**ACTIVITY:** Keep the pictures out, and restate the listing that follows exactly as written.

--- START ---

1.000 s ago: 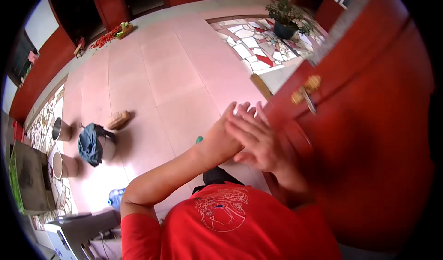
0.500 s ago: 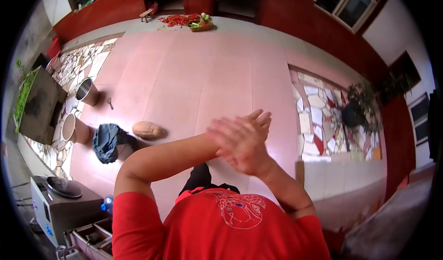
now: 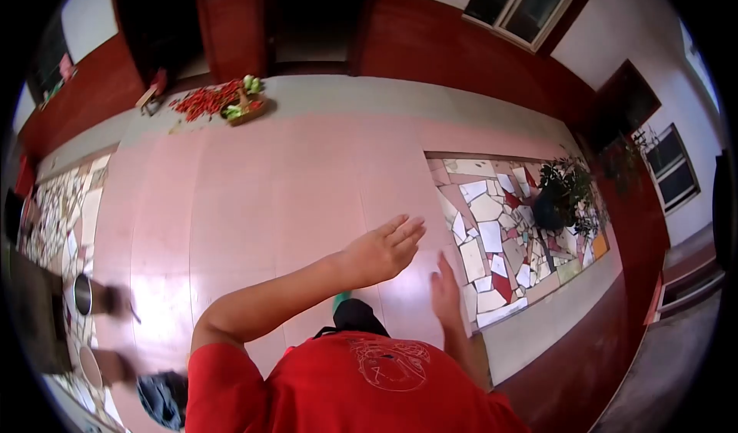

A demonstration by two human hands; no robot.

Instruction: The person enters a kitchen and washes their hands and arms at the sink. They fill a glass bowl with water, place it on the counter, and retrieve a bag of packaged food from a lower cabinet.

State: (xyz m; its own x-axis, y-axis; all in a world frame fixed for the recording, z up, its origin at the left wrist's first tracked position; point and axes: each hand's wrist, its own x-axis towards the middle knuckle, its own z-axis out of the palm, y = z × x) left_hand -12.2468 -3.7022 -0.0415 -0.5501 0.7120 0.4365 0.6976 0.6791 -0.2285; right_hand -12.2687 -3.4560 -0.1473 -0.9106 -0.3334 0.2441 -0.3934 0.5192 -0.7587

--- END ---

**RESPONSE BOX:**
1.000 s ago: 
0.500 s ago: 
now: 

A demonstration by two human hands; no robot.

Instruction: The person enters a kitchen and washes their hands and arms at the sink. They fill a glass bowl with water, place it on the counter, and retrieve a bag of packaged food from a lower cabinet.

State: (xyz m; its own x-axis, y-axis; all in a world frame fixed for the recording, z up, its origin at the left wrist's first tracked position; point and axes: each hand's wrist, its own x-axis towards the middle knuckle, its own z-axis out of the palm, y = z × x) left_hand -12.2468 -3.7022 -0.0415 -0.5501 0.7120 0.4365 0.6976 0.6791 -0.2285; right_hand -12.2687 -3.4560 -0.1473 -0.9106 -0.3334 0.2441 -0.3934 0.5192 -0.7587

The answer given above is complete.